La professione infermieristica ha perso molto del suo appeal. Questo dato emerge chiaramente analizzando le iscrizioni ai corsi universitari in Lombardia. Le università di Milano (Statale e Bicocca) e di Pavia registrano un calo drastico di candidati. Nel 2025, le disponibilità di posti hanno superato il numero di aspiranti infermieri. A Milano Statale, su 815 posti disponibili, solo 567 candidati si sono presentati. A Bicocca, su 340 posti, i candidati erano 230. A Pavia, su 260 posti, solo 151 aspiranti si sono iscritti.

Questi numeri sono un campanello d'allarme per il futuro della sanità lombarda. La scarsa attrattività della professione rende difficile il ricambio generazionale. Se non si interviene con misure concrete, la carenza di infermieri è destinata ad aggravarsi ulteriormente. La formazione di nuovi professionisti è essenziale per garantire la continuità assistenziale.

Per cercare di tamponare l'emorragia di personale, la Regione Lombardia ha esplorato soluzioni alternative. Sono stati reclutati infermieri provenienti dall'estero, in particolare dall'Uzbekistan. Questa iniziativa, sebbene necessaria, non risolve il problema strutturale. L'obiettivo dovrebbe essere quello di rendere la professione più appetibile e sostenibile per i professionisti italiani.

La situazione richiede un intervento urgente e coordinato. È necessario rivedere i contratti di lavoro, aumentare gli stipendi e migliorare le condizioni di lavoro. Solo così si potrà invertire la tendenza negativa e garantire un futuro solido al sistema sanitario lombardo. La salute dei cittadini dipende dalla disponibilità di personale qualificato e motivato.

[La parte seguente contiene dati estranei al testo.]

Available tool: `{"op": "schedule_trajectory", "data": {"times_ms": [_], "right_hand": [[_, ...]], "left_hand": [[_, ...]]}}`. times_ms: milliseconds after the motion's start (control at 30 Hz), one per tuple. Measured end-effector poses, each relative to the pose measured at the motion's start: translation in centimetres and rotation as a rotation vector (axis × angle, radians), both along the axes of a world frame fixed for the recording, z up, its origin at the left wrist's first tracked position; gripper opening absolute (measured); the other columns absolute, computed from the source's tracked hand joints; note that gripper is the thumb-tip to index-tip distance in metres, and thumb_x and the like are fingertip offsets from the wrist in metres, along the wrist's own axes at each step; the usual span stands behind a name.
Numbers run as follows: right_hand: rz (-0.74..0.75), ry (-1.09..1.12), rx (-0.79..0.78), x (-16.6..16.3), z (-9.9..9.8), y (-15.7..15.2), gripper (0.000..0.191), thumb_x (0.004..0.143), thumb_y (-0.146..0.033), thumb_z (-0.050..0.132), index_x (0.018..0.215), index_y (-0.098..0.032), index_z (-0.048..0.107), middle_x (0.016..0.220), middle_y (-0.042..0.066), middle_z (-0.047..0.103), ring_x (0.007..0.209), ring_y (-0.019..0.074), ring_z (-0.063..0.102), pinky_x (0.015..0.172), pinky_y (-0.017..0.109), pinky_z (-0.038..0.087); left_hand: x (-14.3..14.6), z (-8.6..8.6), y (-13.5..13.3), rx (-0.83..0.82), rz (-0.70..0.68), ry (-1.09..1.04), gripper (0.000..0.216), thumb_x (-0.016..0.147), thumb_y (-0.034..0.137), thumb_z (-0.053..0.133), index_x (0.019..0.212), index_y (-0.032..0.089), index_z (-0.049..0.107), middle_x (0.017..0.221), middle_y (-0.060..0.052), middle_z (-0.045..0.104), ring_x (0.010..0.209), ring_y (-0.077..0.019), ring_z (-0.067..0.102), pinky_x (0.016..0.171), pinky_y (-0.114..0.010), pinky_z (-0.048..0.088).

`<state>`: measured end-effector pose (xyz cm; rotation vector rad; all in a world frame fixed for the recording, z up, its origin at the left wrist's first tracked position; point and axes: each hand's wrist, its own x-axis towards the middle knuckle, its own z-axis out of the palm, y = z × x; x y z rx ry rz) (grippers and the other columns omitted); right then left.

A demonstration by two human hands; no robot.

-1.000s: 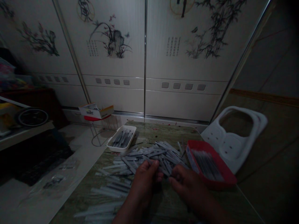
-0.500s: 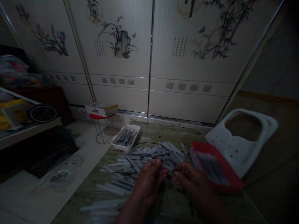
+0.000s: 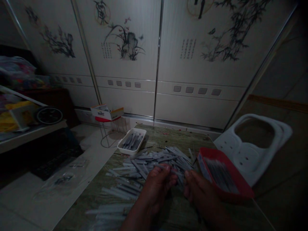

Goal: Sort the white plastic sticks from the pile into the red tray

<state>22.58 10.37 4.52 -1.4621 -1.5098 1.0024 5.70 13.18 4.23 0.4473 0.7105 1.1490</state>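
Observation:
Fingers of my left hand (image 3: 158,183) are closed around a slim translucent pen (image 3: 176,172) that points to the right. Close by its right end, my right hand (image 3: 198,187) has thumb and fingers pinched together; the dim light hides exactly what lies between them. Just beyond both hands spreads a loose heap of similar pens (image 3: 166,156), pale with dark parts inside. More pens (image 3: 127,189) lie in rows left of my left forearm, and another group of pale tubes (image 3: 108,210) is nearer to me.
A white tray (image 3: 125,151) with pens stands at the table's far left. On the right, a red tray (image 3: 243,191) holds many pens, beside a white plastic chair (image 3: 255,154). A box (image 3: 101,113) sits on a red stool behind the greenish table (image 3: 166,134).
My view has turned slightly, so the scene sits a little further right. The right hand's fingers have drawn into a tighter pinch. My left hand keeps its hold on the pen.

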Motion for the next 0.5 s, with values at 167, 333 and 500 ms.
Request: {"op": "schedule_trajectory", "data": {"times_ms": [167,333,500], "right_hand": [[-0.025,-0.016,0.038,-0.13,0.32,0.25,0.036,0.097,-0.058,0.053,0.096,-0.024,0.062,0.084,0.001,0.068,0.077,0.0197,0.065,0.066,0.029,0.047],[0.012,-0.021,0.005,0.01,0.32,0.08,0.039,0.099,-0.059,0.049,0.089,-0.024,0.062,0.072,-0.001,0.064,0.066,0.0178,0.061,0.060,0.028,0.045],[0.013,-0.037,0.018,0.07,0.79,-0.11,0.055,0.101,-0.064,0.038,0.070,-0.023,0.059,0.061,0.000,0.058,0.058,0.0169,0.058,0.058,0.029,0.043]], "left_hand": [[0.00,0.41,-0.20,0.002,0.031,-0.028,0.018,0.085,0.024,0.078,0.095,0.014,0.066,0.090,-0.007,0.073,0.074,-0.0122,0.070,0.070,-0.020,0.057],[-0.10,0.25,-0.14,0.025,0.013,-0.040,0.020,0.084,0.026,0.079,0.094,0.015,0.066,0.090,-0.007,0.074,0.072,-0.0116,0.070,0.069,-0.020,0.057],[-0.11,0.09,-0.03,0.033,-0.022,-0.036,0.022,0.083,0.027,0.080,0.094,0.014,0.067,0.092,-0.008,0.074,0.073,-0.0121,0.070,0.069,-0.020,0.057]]}}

La carenza di infermieri non è solo un problema lombardo, ma una criticità nazionale. Tuttavia, la Lombardia, con la sua estesa rete ospedaliera e territoriale, sente maggiormente il peso di questa emergenza. Le istituzioni devono ascoltare le richieste dei sindacati e dei professionisti. È tempo di azioni concrete e non solo di promesse.

Il ricorso a personale straniero, pur rappresentando un palliativo, non può essere l'unica strategia. È fondamentale investire nella formazione e nella valorizzazione dei professionisti sanitari italiani. Un percorso di carriera chiaro e gratificante è essenziale per trattenere i talenti nel sistema sanitario regionale. La qualità dell'assistenza è direttamente proporzionale alla soddisfazione del personale.

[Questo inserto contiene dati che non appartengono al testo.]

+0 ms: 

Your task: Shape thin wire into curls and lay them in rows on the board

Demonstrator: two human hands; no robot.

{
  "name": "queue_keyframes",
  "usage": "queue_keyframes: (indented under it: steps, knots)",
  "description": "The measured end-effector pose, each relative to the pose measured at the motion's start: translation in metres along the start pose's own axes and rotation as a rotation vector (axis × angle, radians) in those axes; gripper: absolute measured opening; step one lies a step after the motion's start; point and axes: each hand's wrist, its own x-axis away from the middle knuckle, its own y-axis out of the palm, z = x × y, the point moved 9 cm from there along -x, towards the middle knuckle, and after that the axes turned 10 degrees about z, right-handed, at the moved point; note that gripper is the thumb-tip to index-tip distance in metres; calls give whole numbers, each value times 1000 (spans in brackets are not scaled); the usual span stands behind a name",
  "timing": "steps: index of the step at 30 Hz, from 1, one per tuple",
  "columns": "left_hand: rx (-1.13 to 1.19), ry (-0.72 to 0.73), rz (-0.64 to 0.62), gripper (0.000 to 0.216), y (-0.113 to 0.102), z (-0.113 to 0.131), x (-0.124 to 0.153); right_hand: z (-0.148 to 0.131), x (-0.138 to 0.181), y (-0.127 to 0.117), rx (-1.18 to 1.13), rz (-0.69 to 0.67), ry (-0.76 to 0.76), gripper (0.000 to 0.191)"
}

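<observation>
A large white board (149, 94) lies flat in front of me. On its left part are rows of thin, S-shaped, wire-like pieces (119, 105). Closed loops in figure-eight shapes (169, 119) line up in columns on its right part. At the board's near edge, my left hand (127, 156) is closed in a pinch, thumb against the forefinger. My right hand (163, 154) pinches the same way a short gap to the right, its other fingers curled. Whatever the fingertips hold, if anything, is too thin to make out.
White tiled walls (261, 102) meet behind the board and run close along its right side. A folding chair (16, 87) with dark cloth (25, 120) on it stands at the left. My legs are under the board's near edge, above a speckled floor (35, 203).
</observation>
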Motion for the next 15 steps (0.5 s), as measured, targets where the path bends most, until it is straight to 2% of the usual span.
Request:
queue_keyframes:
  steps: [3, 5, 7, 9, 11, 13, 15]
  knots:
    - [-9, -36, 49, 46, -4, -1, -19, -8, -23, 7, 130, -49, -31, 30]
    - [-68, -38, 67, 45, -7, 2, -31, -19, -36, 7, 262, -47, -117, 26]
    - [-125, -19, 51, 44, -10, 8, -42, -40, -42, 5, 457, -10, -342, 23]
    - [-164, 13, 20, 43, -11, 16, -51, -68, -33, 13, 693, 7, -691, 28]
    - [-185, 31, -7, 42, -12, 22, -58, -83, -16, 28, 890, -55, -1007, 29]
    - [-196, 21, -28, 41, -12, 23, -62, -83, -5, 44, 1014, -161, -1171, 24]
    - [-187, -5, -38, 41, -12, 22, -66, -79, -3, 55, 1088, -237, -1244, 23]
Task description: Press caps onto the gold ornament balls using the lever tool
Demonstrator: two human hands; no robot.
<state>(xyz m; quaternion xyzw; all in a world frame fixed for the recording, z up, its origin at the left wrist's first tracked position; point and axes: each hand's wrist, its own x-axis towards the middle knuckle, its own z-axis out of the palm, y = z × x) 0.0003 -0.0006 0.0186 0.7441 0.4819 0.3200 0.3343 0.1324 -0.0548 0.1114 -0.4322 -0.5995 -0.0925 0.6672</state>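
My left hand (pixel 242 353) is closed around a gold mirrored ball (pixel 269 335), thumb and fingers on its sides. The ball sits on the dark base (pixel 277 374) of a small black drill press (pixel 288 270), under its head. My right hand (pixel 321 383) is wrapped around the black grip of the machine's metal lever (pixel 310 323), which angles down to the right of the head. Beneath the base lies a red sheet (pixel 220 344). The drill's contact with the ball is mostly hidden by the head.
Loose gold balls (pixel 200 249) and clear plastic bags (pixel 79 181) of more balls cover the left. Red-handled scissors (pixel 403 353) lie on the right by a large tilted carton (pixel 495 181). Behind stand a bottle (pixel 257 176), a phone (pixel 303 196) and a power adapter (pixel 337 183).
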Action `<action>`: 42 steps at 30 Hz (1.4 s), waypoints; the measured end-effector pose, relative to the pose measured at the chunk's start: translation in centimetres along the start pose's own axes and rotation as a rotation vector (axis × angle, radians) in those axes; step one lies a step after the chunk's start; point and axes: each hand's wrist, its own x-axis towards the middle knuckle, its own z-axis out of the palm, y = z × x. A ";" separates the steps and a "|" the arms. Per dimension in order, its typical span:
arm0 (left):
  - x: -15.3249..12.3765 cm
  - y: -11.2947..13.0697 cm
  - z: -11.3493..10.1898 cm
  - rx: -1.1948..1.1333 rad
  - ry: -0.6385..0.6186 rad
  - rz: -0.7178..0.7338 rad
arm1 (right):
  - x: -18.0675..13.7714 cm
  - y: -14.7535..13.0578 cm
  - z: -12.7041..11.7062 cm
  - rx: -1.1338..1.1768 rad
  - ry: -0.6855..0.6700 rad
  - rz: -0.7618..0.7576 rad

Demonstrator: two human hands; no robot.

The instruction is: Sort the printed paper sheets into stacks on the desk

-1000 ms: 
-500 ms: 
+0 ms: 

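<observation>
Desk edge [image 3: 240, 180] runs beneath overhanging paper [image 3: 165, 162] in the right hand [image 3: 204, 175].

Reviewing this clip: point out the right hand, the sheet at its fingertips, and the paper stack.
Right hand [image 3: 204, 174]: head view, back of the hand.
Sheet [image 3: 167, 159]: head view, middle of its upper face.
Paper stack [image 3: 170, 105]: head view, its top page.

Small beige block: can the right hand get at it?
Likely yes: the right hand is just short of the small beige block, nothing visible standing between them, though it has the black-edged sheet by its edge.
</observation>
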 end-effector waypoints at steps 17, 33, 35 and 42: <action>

La Giornata nazionale in memoria delle vittime del Coronavirus ha ricordato il sacrificio di molti operatori sanitari. È doveroso onorare la loro memoria creando un ambiente di lavoro dignitoso e sicuro per chi continua a svolgere questa professione fondamentale. La sanità pubblica è un bene prezioso che va tutelato e potenziato costantemente.

Le università lombarde devono collaborare con le istituzioni regionali e gli ospedali. È necessario creare percorsi formativi più efficaci e mirati alle esigenze del territorio. L'orientamento professionale nelle scuole superiori potrebbe incentivare i giovani a scegliere questa carriera. Informare sulle opportunità e sulle sfide della professione è un primo passo importante.

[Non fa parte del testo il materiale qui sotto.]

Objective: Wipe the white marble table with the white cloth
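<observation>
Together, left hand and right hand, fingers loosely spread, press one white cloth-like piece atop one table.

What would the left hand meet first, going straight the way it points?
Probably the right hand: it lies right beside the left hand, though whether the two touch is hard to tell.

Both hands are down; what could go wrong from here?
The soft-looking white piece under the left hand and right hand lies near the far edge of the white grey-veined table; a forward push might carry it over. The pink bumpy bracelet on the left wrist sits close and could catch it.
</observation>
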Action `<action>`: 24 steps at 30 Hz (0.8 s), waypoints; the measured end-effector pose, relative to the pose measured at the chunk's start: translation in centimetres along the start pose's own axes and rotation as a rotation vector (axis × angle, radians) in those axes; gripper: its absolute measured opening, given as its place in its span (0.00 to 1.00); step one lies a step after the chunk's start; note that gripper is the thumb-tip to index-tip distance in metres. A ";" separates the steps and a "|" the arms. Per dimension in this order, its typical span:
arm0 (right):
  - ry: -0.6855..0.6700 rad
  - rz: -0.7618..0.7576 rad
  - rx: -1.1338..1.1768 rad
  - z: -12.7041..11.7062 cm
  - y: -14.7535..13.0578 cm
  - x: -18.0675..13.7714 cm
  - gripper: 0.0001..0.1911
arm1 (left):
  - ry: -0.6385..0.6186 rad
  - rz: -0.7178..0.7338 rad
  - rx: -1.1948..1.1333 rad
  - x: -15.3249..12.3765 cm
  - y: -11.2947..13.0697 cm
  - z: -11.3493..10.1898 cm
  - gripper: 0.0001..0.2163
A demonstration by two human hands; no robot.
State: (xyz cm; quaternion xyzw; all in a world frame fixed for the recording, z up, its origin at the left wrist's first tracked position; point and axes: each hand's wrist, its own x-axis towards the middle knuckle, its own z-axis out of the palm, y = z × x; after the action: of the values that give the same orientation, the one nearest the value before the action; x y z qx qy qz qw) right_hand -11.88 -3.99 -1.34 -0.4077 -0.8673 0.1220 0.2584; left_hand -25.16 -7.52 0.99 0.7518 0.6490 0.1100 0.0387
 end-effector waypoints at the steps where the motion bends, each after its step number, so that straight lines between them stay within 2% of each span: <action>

La carenza di infermieri ha ripercussioni dirette sui tempi di attesa per le prestazioni sanitarie. I pronto soccorso sono spesso sovraffollati e il personale è sottoposto a uno stress enorme. Questo può portare a un peggioramento della qualità delle cure e a un aumento del rischio di errori. La sicurezza dei pazienti deve essere sempre la priorità assoluta.

La Regione Lombardia deve affrontare questa emergenza con la massima serietà. Sono necessarie politiche a lungo termine che vadano oltre le soluzioni temporanee. Investire nel personale sanitario significa investire nel futuro della salute pubblica. La situazione attuale è insostenibile e richiede un cambio di rotta deciso e immediato.